__Exercise brief__: Would you print out all of the data exactly and keep the pictures out of it?
::: Information shown :::
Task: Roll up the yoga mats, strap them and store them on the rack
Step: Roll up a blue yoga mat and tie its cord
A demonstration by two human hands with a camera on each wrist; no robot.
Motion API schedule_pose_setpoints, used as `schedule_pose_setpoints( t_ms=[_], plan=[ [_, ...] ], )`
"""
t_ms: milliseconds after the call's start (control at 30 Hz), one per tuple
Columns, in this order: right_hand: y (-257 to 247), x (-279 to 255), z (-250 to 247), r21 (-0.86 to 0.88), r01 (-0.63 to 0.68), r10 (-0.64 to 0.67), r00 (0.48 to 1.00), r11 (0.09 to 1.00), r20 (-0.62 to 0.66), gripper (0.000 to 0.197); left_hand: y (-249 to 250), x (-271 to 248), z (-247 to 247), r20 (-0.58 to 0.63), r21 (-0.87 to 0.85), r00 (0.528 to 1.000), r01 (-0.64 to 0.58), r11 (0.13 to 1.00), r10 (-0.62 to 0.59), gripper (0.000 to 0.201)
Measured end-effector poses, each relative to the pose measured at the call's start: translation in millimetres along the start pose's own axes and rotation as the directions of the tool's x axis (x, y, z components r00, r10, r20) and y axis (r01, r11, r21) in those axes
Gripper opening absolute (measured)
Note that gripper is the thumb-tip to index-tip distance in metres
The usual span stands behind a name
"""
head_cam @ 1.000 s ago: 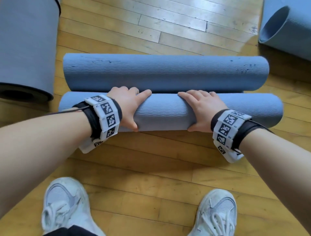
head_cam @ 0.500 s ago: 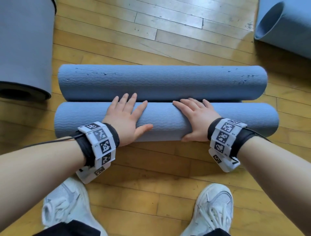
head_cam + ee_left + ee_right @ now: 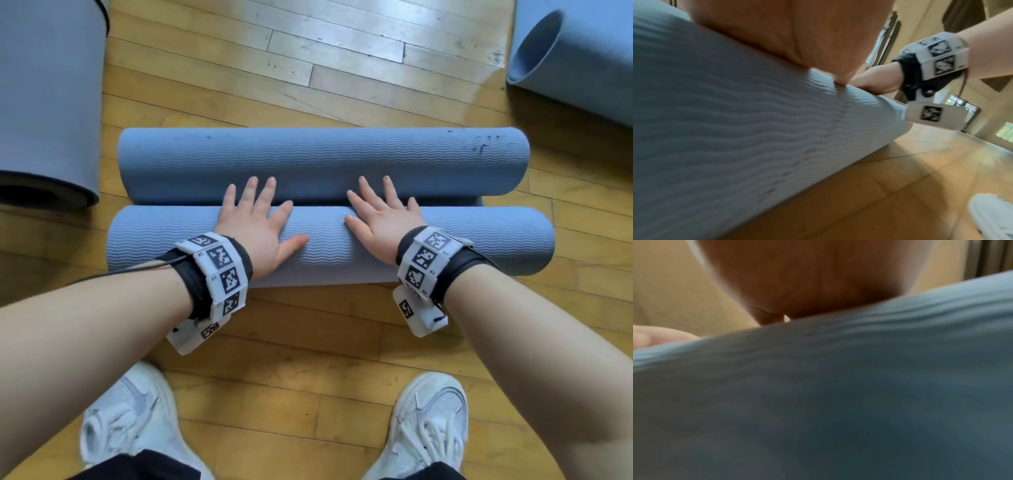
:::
__Task response__:
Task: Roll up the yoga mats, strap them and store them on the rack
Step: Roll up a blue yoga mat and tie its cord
A demonstration by two human hands with a camera on each wrist; no robot.
Motion API schedule_pose_setpoints, used as `schedule_pose_setpoints( t_ms=[_], plan=[ [_, ...] ], )`
"""
t_ms: milliseconds after the call's start (control at 30 Hz), one per tuple
Columns, in this order: right_hand: y (-257 to 247), x (-279 to 255), z (-250 to 247), r21 (-0.86 to 0.88), r01 (-0.63 to 0.68), r10 (-0.64 to 0.67), r00 (0.48 to 1.00), r11 (0.09 to 1.00), r20 (-0.62 to 0.66), gripper (0.000 to 0.197); left_hand: y (-249 to 250), x (-271 to 248), z (-247 to 247), r20 (-0.58 to 0.63), r21 (-0.87 to 0.85), r00 (0.528 to 1.000), r01 (-0.64 to 0.58), r11 (0.13 to 1.00), r10 (-0.62 to 0.59), gripper (0.000 to 0.201)
Measured end-effector poses, each relative to the pose measured at the call's start: translation in millimetres along the start pose's own axes and rotation as the directions of the tool's x axis (x, y, z components r00, r10, r20) and y axis (r01, r11, r21) in those axes
Gripper opening absolute (measured)
Note that gripper is the thumb-tip to index-tip distance in metres
The usual span stands behind a name
"""
head_cam @ 1.000 s ago: 
head_cam @ 0.500 s ago: 
head_cam + ee_left + ee_right @ now: 

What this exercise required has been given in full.